Arbitrum has frozen 30,766 ether, valued at roughly $71.1 million, tied to a major cross-chain exploit. The intervention signals active coordination between blockchain governance and law enforcement in containing large-scale DeFi breaches.
The Arbitrum Security Council executed the freeze on funds held within an address on Arbitrum One linked to the $292 million Kelp DAO exploit over the weekend. According to a statement posted Tuesday, the assets were moved into an intermediary wallet without affecting broader network operations or user activity. The funds remain immobilized pending governance approval for further action.
The Arbitrum Security Council has taken emergency action to freeze the 30,766 ETH being held in the address on Arbitrum One that is connected to the KelpDAO exploit. The Security Council acted with input from law enforcement as to the exploiter’s identity, and, at all times,…
— Arbitrum (@arbitrum) April 21, 2026
Can Governance Mechanisms Contain Cross-Chain Risk?
The incident highlights growing reliance on governance frameworks to respond to security failures in decentralized finance (DeFi). Data from DeFiLlama shows total value locked (TVL) across DeFi stands near $90 billion, making coordinated responses increasingly critical as exploit sizes scale. But, cross-chain infrastructure continues to present concentrated risk vectors compared to single-chain protocols.
Arbitrum stated the decision followed input from law enforcement regarding the exploiter’s identity, emphasizing a balance between intervention and network neutrality.

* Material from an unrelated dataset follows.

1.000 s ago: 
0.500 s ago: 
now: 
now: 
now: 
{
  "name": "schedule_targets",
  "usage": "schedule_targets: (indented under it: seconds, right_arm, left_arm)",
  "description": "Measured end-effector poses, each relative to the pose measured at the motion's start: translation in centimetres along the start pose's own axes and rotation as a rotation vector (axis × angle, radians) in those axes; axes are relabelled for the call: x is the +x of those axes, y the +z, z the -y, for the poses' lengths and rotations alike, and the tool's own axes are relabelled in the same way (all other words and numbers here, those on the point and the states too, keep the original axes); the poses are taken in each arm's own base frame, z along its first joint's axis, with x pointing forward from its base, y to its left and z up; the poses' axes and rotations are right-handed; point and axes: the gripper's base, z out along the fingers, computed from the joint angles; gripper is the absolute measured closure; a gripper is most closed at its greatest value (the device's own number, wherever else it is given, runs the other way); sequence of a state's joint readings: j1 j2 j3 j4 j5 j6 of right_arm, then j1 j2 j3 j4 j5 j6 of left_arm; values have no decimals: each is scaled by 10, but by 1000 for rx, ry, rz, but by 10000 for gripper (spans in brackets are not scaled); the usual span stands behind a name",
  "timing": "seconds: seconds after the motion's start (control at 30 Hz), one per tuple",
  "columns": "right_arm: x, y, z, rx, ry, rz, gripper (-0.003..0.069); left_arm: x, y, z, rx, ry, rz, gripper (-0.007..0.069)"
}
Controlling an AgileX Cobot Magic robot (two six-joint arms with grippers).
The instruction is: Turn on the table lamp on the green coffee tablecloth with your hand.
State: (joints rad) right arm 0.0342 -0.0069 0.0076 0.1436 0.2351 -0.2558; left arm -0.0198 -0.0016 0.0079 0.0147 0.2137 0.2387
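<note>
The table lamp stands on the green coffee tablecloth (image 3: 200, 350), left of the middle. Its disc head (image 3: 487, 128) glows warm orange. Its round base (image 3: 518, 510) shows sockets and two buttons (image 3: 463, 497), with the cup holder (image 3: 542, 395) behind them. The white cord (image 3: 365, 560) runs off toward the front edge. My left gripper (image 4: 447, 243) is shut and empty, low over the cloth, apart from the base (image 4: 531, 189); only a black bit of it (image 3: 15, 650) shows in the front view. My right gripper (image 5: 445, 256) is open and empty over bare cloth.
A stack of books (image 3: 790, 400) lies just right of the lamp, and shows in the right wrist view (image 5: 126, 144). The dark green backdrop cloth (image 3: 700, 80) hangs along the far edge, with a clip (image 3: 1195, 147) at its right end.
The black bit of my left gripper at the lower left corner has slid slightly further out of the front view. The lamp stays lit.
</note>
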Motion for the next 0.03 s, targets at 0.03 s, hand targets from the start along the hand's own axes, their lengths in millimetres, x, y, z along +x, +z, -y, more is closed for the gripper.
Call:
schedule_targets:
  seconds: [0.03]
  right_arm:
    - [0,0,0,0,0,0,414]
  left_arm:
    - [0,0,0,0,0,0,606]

“The Security Council acted with input from law enforcement… and weighed its commitment to the security and integrity of the Arbitrum community without impacting any users or applications,” the team said.
The freeze follows the loss of 116,500 rsETH tokens, worth approximately $292 million, in an exploit involving Kelp DAO’s LayerZero-powered bridge. Preliminary analysis from LayerZero linked the attack to the Lazarus Group, a North Korea-affiliated hacking entity. LayerZero also criticized Kelp DAO’s use of a 1-of-1 decentralized verified network configuration, citing a single point of failure.
Still, Kelp DAO disputed that claim, stating the configuration was deployed as a default within LayerZero’s system. The next catalyst will be whether Arbitrum governance authorizes recovery actions or coordinates asset restitution across jurisdictions.